I used to walk out of some of these meetings thinking they could have been an email, assuming, of course, that people would read the email. Over time, I realized that reaction was pointing to something deeper than meeting efficiency. These meetings were not designed for shared thinking. They were designed for reporting.
They reminded me of a farm with a collection of silos. Each person speaking from the top of their own, sharing what is contained within. Every silo serves a purpose, protecting what is inside and standing on its own. From the top of each silo, you can clearly see your own work. What is harder to see is how everything connects.
Most organizations rely on meetings like this because they feel safe. Updates are predictable. Roles are clear. Tension stays low. Progress appears orderly, even when systems are moving in parallel rather than together.

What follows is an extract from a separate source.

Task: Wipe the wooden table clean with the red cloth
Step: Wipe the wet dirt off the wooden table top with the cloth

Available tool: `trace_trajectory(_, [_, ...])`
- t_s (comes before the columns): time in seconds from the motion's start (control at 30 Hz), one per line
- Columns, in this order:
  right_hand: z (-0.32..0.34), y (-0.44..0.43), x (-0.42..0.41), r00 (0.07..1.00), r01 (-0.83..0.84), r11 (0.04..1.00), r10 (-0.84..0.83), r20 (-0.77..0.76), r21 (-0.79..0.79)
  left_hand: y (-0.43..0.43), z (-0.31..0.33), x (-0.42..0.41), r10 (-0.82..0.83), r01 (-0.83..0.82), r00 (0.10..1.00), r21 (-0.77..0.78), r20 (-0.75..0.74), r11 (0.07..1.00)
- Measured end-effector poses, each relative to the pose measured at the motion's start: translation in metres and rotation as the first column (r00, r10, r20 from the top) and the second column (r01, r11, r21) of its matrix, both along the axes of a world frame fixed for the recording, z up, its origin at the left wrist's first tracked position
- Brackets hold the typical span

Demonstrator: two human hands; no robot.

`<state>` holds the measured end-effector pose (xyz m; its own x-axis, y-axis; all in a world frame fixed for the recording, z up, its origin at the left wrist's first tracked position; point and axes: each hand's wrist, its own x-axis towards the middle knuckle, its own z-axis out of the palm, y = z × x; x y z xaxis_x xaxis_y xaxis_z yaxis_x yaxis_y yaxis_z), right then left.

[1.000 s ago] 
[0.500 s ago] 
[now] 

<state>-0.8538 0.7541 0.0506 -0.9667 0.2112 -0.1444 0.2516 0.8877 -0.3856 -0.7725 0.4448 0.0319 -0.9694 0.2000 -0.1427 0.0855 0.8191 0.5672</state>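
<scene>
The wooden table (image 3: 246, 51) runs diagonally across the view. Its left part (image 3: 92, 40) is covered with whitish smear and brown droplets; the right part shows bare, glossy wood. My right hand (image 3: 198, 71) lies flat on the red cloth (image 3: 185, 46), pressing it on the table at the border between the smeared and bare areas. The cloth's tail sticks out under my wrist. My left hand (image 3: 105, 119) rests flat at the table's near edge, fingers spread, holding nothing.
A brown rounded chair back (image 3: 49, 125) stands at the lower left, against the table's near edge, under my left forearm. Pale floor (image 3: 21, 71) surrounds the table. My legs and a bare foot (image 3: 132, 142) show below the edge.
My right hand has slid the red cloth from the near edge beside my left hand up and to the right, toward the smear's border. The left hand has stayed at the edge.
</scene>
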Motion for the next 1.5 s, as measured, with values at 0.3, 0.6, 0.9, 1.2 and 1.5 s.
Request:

But sometimes I found myself in a different kind of meeting.
The room felt more energized. At times, louder and more intense. The agenda still existed, but it shifted as the conversation deepened. People asked questions instead of just giving updates. Assumptions were challenged. Tradeoffs were named. Someone might have said, “I’m not sure this works the way we think it does,” and instead of shutting down the conversation, the room leaned in.
These types of meetings are not always comfortable. They take longer. They surface disagreement. They require trust. But they feel meaningful in a way that status updates rarely do.
The difference is not the people in the room. It is the purpose of the conversation.
One meeting is about describing work. The other is about examining how the work fits together.
What strikes me is how rarely we pause to ask what our meetings are actually designed to do, and whether that purpose serves the work in front of us.
I do not think the answer is more meetings or better agendas. I think the work begins with noticing what our meetings already reveal about the organization and our role within it.
What did your last meeting reveal, and what purpose did it serve?